I am most excited that there is finally this drumbeat around new approaches to housing. There are so many possible areas to play in, from new — or renewed — construction methodologies, to social impact investing with an affordable focus. I think there is an increasing respect and understanding of the cross-disciplinary nature of housing, versus paying your dues in a single field. I like to endlessly debate which solutions are more or less impactful, but I have to remind myself that momentum is good. This is a sector where the major solutions still at work today were created almost a century ago. A century!  

We need to take every chance we can to sit at the decision-making table, or own the model, or speak up early and often...We deserve more chances at bat, because that’s how we will get better.
— Annie Koo

Who are you admiring now and why?

Peer women. They have consistently been the most creative and generous thought partners in my career— sending me coffee chat intros, starting salon discussions on the meaning of work, sharing their playbooks for career exploration. I think because they are in the trenches with me, they can meet me where I am, and that has been invaluable.  

What is the impact you’d like to have in the world? What is your core mission? And, what does success in that look like to you?

Not to put too fine a point on it, but my mission is to find ways to create safe, stable housing while allowing renters and homeowners alike to build diversified wealth.
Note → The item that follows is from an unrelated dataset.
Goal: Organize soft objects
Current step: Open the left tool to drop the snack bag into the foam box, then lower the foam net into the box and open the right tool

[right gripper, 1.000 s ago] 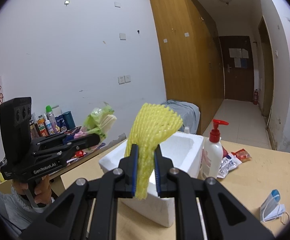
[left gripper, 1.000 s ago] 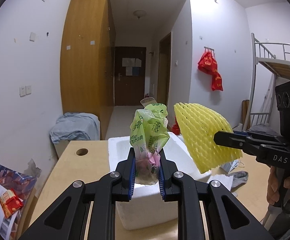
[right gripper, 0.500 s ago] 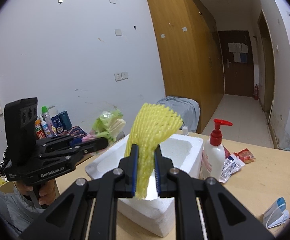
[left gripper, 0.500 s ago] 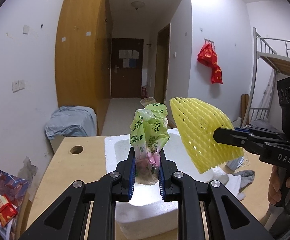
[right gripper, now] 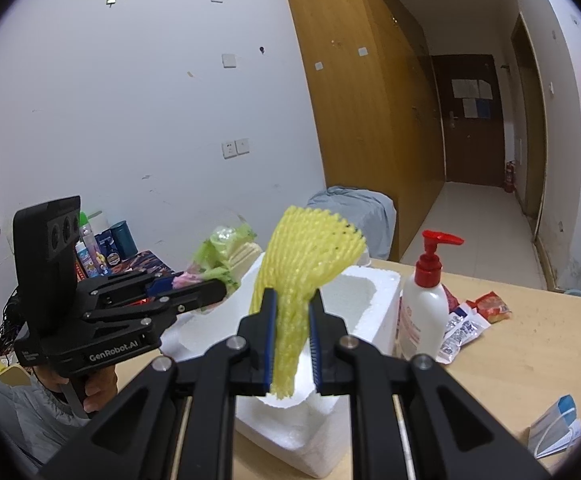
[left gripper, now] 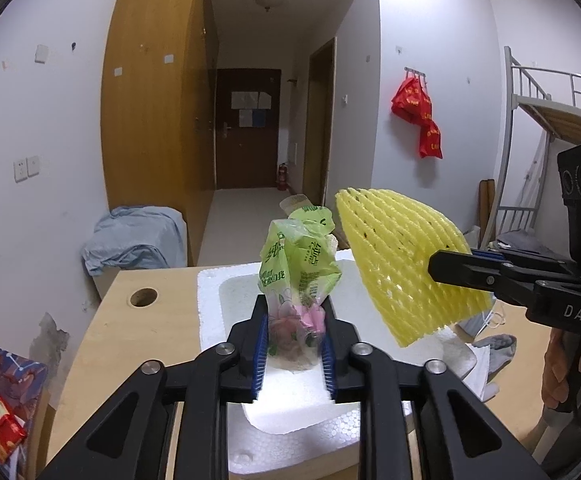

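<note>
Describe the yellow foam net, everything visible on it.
The yellow foam net is a soft mesh sleeve of woven foam strands with diamond-shaped holes. The right gripper pinches its narrow lower end, and a short tail hangs below the blue pads. Above them it fans out wide, tilted, with an open ragged top edge. It is held in the air above the white foam box, touching nothing else.

A light wooden table (right gripper: 530, 340) carries a white foam box (right gripper: 374, 300) at its centre. To the box's right stand a white pump bottle with a red top (right gripper: 422, 304), snack packets (right gripper: 474, 316) and, nearer, a folded face mask (right gripper: 556, 432). A round cable hole (left gripper: 143, 297) pierces the far-left corner.
</note>
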`<state>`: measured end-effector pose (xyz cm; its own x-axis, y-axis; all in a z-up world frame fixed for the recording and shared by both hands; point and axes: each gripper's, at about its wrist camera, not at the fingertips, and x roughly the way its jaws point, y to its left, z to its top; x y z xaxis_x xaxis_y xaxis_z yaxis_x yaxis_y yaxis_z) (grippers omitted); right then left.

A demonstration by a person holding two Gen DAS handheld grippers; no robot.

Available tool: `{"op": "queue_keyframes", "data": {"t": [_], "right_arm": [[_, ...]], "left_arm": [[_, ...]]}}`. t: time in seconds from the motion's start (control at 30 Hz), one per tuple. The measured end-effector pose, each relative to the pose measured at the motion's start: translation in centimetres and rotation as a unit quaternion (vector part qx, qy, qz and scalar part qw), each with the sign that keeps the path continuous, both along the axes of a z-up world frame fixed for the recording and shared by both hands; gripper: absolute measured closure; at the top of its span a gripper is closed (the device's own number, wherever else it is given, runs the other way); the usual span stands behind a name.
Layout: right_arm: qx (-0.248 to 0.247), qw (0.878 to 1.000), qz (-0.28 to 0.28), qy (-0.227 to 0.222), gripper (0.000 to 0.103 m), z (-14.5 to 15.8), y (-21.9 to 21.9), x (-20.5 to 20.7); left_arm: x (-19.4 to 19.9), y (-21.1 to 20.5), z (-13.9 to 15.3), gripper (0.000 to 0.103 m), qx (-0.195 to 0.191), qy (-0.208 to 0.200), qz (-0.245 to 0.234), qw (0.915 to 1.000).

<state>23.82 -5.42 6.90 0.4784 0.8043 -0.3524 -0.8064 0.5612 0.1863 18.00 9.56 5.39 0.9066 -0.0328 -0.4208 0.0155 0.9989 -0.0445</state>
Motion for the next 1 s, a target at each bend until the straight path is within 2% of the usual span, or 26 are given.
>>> {"op": "queue_keyframes", "data": {"t": [0.03,0.1,0.17,0.23,0.3,0.43,0.63,1.0], "right_arm": [[0.000,1.000,0.000,0.000,0.085,0.0,0.0,0.0],[0.002,1.000,-0.001,-0.001,0.085,0.1,-0.1,-0.1],[0.002,1.000,-0.002,-0.001,0.085,0.1,-0.1,-0.1],[0.002,1.000,-0.003,-0.002,0.085,0.2,-0.2,-0.1],[0.003,1.000,-0.003,-0.002,0.085,0.2,-0.2,-0.2],[0.001,1.000,-0.002,-0.002,0.085,0.1,0.0,-0.2],[0.000,1.000,0.004,-0.001,0.085,0.0,0.5,-0.1],[-0.007,1.000,0.020,0.004,0.085,-0.7,2.3,0.3]], "left_arm": [[0.0,0.1,0.0,0.073,-0.001,-0.002,0.002,1.0000],[0.0,0.3,0.0,0.057,-0.002,-0.003,0.004,1.0000],[-0.2,0.2,0.1,0.019,0.000,-0.006,0.003,1.0000],[-0.6,0.1,0.1,0.010,0.006,-0.015,0.008,0.9998],[-1.1,-0.1,0.3,0.009,0.013,-0.028,0.011,0.9995],[-1.6,-0.4,0.3,0.007,0.018,-0.029,0.013,0.9993],[-2.0,0.1,0.3,0.007,0.009,-0.030,0.021,0.9993],[-4.1,1.7,0.3,0.000,0.015,-0.040,0.062,0.9972]]}}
I think Americans have this myopic and often nostalgic view of homeownership. It has been hugely successful for many, but we forget or fail to see how it has massively failed large swaths of the country, fallen out of reach for others, and deepened structural inequality.

Lately it feels like a lottery ticket. Call me a millennial who came of age during two “once in a generation” recessions, but we deserve better — and I don’t just mean innovation on the fringes, on the same fundamental model. Income and wealth disparities are at an all-time high, and housing costs are soaring. Status quo isn’t cutting it. I’d like to be a part of finding one or three of those solutions.  
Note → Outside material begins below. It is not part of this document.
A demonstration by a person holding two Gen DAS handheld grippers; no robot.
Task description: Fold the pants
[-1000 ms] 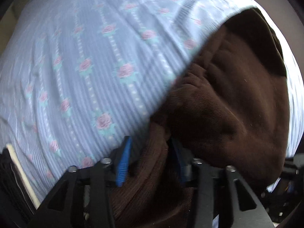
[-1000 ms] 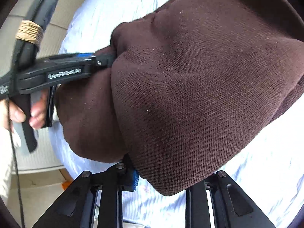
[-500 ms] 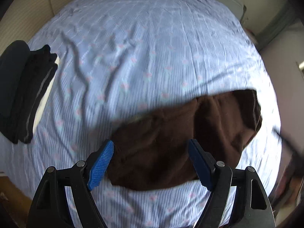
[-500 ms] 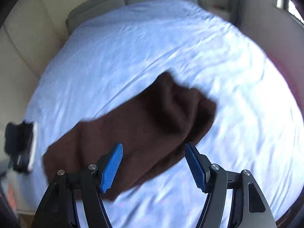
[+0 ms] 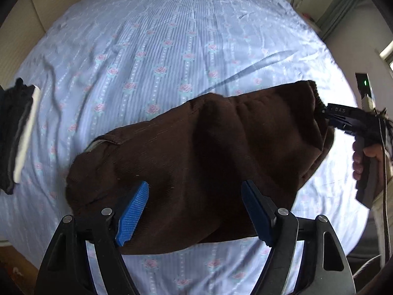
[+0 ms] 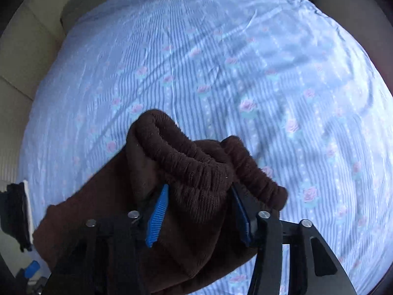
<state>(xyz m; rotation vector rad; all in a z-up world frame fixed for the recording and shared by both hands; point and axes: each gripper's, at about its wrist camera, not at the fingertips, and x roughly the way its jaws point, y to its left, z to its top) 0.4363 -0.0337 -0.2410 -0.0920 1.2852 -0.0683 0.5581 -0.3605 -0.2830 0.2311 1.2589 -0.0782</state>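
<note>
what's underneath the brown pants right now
The brown pants lie on the floral blue bedsheet, which shows all around them. Whatever else sits beneath the fabric is covered and cannot be seen.

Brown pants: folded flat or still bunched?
Bunched. The brown pants lie in a rumpled heap on the bedsheet, gathered waistband standing up.

A bedsheet [image 5: 172,56] covers most of both views: pale blue, finely striped, with rows of small pink roses, and creased in long shallow wrinkles on the left and far right. At the left edge lies a dark folded stack of clothing [image 5: 12,132] with a white layer [image 5: 25,132] along its right side; the same stack [image 6: 14,211] shows low on the left in the right wrist view. Beyond the sheet, far and left, stands a beige padded surface [image 6: 27,46], possibly a headboard. At the far right is a dark device [image 5: 363,83] with a green light.
</note>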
Annie with her family at the Rockaways.

Finally, what advice do you have for those starting their career? Would your advice be any different for women?
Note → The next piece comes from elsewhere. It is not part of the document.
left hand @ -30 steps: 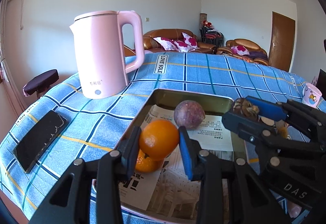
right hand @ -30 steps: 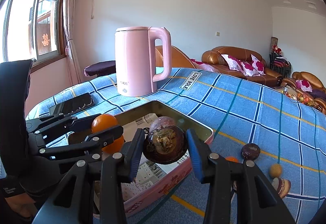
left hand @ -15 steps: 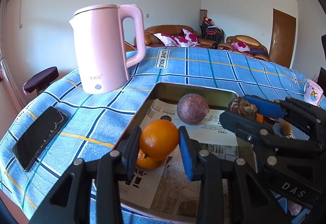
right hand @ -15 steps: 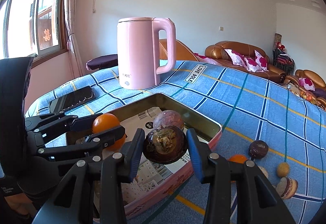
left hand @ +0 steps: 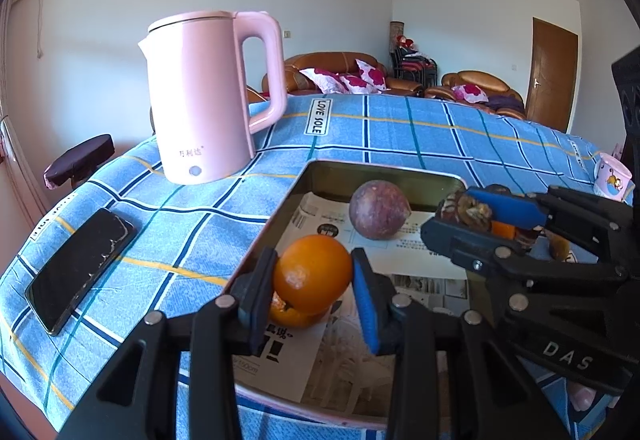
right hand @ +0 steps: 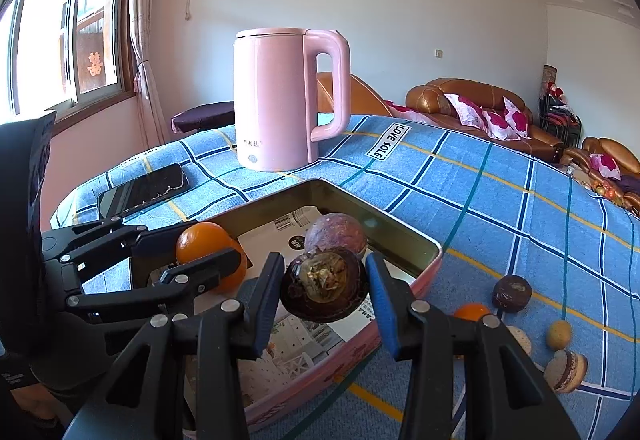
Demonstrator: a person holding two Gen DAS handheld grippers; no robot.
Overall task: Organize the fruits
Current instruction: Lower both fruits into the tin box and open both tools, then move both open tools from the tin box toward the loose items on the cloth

“Sit at the table!” It’s a phrase drilled into me by my friend and former McKinsey colleague Erin Frackleton. She meant it literally, whenever I tried to slink to the back of the room in a C-suite meeting. I try to do this for women in my orbit. We need to take every chance we can to sit at the decision-making table, or own the model, or speak up early and often. Chances are, we will have thought it through more thoughtfully and comprehensively than anyone else. But also, there will be too many other times when we might not have the opportunity. We deserve more chances at bat, because that’s how we will get better.